■ **PROBLEM**
State, as a number alone, how many lines of the data contain the string "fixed".

(Stored dataset items)
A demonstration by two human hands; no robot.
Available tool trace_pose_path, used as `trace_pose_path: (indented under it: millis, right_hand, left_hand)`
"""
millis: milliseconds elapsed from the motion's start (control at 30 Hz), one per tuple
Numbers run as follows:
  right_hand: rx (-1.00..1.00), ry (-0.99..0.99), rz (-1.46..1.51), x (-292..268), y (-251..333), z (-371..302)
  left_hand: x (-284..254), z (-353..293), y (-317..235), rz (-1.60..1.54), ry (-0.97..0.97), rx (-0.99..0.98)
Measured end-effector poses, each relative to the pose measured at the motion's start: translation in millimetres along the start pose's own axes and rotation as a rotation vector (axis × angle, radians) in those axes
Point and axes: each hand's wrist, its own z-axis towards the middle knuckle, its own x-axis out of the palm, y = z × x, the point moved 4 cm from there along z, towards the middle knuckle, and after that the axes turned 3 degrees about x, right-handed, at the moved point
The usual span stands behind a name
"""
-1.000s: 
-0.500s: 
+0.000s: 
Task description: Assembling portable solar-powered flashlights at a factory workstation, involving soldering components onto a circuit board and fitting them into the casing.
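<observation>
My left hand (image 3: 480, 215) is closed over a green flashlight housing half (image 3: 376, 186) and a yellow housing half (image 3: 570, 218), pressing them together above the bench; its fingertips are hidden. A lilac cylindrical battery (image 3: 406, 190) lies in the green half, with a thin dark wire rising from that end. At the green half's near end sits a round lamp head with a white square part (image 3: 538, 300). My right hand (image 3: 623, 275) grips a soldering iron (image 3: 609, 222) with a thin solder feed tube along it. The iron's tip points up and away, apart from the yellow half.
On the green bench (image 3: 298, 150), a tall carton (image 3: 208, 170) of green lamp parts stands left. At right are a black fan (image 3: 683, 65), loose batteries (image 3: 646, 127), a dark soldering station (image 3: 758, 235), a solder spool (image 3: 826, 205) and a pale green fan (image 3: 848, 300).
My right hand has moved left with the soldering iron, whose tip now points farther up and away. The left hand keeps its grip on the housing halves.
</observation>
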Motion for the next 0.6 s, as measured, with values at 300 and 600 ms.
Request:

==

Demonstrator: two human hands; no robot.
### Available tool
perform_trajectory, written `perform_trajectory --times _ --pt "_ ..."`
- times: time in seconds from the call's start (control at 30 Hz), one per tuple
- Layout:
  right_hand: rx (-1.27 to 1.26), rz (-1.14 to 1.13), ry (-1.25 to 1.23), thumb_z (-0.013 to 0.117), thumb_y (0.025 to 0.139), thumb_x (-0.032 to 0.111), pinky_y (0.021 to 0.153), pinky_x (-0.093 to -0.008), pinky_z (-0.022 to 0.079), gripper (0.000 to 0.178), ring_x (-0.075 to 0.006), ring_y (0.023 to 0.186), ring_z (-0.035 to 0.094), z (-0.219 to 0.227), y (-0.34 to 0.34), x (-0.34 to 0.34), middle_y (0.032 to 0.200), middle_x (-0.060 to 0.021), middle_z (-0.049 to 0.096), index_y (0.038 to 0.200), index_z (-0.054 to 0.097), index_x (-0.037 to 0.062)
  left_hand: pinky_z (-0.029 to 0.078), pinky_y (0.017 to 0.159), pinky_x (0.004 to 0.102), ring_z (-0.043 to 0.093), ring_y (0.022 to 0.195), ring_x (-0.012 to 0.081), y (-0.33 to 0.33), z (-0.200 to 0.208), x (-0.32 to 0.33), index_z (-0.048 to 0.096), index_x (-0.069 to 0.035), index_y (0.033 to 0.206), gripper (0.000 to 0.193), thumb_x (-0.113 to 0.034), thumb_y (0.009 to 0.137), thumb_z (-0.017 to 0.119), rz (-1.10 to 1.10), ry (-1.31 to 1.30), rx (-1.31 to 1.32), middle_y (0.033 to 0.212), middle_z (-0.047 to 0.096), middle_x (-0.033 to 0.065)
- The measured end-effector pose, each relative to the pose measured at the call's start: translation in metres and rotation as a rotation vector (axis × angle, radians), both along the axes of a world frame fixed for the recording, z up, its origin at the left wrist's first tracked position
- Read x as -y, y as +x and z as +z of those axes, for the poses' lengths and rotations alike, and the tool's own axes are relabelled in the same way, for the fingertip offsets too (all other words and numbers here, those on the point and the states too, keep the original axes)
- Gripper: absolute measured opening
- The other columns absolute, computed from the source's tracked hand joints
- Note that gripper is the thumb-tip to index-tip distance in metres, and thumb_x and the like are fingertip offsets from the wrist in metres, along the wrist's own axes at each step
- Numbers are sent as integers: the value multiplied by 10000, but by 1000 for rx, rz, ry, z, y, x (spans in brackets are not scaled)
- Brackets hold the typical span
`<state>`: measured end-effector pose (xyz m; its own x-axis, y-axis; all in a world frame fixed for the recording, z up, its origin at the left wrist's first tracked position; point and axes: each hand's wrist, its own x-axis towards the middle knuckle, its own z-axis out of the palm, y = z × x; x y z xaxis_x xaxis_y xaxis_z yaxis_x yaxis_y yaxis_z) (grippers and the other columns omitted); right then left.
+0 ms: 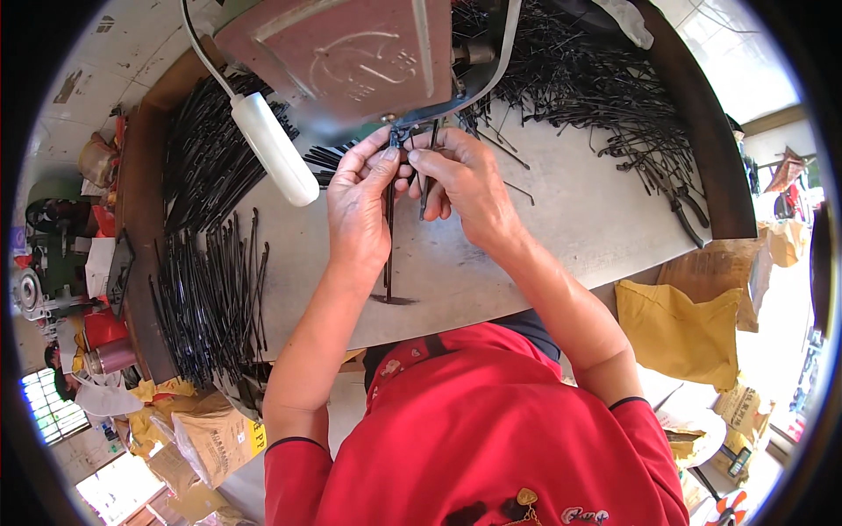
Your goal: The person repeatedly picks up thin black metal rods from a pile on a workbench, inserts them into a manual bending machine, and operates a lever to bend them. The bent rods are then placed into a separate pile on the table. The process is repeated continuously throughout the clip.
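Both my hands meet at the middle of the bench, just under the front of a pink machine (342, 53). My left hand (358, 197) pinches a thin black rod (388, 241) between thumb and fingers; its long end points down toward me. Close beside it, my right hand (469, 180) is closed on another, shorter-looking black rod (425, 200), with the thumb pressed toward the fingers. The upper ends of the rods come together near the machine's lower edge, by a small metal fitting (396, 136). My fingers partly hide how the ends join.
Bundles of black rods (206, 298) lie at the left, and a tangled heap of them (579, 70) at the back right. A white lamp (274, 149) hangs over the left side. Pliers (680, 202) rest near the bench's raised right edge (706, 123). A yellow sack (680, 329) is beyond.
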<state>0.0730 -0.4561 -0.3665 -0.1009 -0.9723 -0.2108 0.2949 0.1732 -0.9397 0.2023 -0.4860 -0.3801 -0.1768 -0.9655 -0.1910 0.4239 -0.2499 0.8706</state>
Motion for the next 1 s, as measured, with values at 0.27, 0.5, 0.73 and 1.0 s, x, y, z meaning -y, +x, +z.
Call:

■ **THE ANSWER**
2